**Work order**
Return verbatim the lines that run from the one holding "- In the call" to the end of the listing, both ends included, without the pictures.
****
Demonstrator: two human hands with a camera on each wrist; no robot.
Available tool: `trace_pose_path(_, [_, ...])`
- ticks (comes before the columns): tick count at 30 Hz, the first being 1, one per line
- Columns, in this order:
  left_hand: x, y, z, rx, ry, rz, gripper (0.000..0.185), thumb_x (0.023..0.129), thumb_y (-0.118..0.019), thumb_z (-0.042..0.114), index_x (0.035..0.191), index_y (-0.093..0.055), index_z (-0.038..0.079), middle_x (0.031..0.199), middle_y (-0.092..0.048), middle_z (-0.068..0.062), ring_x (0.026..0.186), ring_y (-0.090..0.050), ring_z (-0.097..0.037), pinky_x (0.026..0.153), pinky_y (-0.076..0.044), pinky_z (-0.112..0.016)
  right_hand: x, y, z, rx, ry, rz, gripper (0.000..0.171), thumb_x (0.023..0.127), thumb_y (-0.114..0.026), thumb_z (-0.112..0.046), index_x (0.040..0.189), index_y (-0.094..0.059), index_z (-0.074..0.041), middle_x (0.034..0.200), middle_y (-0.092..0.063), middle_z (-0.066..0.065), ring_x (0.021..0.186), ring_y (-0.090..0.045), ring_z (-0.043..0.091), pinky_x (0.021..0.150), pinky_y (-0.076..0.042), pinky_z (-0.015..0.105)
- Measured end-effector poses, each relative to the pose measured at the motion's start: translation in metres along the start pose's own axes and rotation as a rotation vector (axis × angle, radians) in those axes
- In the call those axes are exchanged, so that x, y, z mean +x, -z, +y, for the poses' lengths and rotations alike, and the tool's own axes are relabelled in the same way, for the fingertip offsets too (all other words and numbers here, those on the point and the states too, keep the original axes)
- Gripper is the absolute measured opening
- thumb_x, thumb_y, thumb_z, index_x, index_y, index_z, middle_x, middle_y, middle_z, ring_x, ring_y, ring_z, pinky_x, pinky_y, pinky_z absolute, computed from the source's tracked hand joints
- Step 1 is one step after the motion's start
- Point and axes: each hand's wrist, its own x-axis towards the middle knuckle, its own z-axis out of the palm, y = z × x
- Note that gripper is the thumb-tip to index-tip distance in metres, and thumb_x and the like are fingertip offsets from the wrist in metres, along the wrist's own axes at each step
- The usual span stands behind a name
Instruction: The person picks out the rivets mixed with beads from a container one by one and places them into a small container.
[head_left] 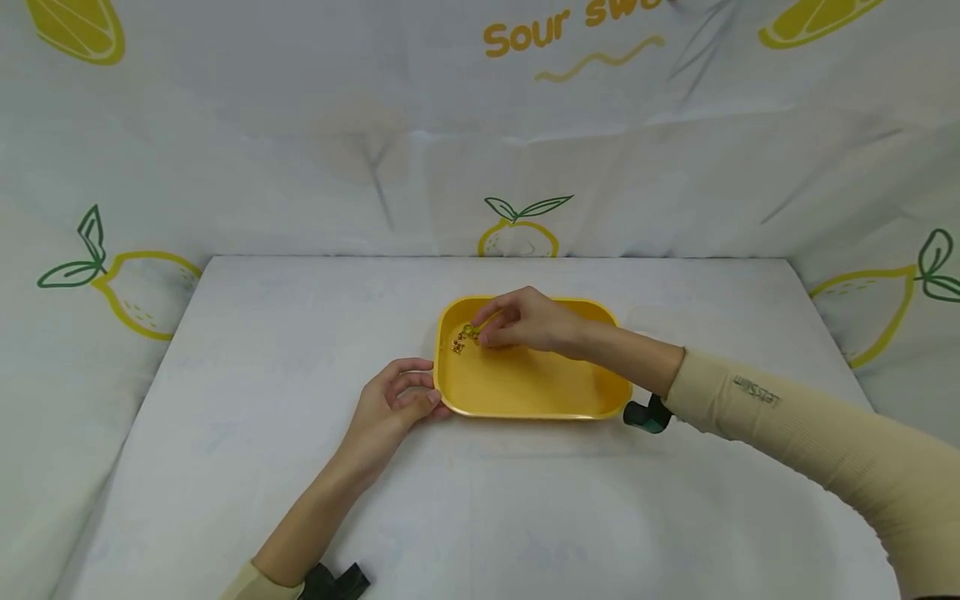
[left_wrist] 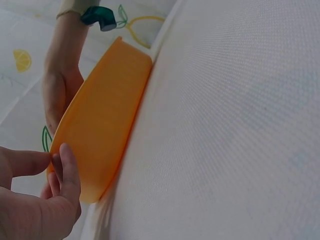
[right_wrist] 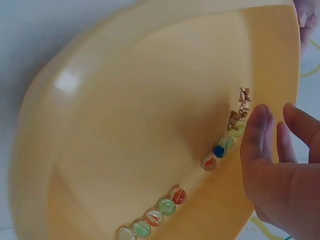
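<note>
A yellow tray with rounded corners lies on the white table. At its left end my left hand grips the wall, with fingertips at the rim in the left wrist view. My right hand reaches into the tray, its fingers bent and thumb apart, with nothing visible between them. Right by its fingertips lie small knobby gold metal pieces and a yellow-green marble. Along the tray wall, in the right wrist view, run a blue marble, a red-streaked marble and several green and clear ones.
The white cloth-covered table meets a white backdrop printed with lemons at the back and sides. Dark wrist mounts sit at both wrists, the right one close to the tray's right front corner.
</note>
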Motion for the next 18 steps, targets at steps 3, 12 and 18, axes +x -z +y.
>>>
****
**Response**
- In the call those axes are exchanged, so that x, y, z mean +x, -z, +y, for the poses' lengths and rotations alike, and the tool's own axes are relabelled in the same way, for the fingertip offsets too (all other words and numbers here, those on the point and the states too, keep the original axes)
- Gripper is the absolute measured opening
- thumb_x, thumb_y, thumb_z, index_x, index_y, index_z, middle_x, middle_y, middle_z, ring_x, ring_y, ring_z, pinky_x, pinky_y, pinky_z absolute, computed from the source's tracked hand joints
- Step 1 is one step after the motion's start
- Point and axes: each hand's wrist, its own x-axis towards the middle knuckle, its own z-axis out of the palm, y = z × x
- Note that gripper is the thumb-tip to index-tip distance in metres, and thumb_x and the like are fingertip offsets from the wrist in metres, along the wrist's own axes at each step
- The usual span stands behind a name
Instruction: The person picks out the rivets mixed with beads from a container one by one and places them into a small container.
[head_left] 
[left_wrist] 
[right_wrist] 
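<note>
A yellow tray with rounded corners lies on the white table. At its left end my left hand grips the wall, with fingertips at the rim in the left wrist view. My right hand reaches into the tray, its fingers bent and thumb apart, with nothing visible between them. Right by its fingertips lie small knobby gold metal pieces and a yellow-green marble. Along the tray wall, in the right wrist view, run a blue marble, a red-streaked marble and several green and clear ones.
The white cloth-covered table meets a white backdrop printed with lemons at the back and sides. Dark wrist mounts sit at both wrists, the right one close to the tray's right front corner.
</note>
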Motion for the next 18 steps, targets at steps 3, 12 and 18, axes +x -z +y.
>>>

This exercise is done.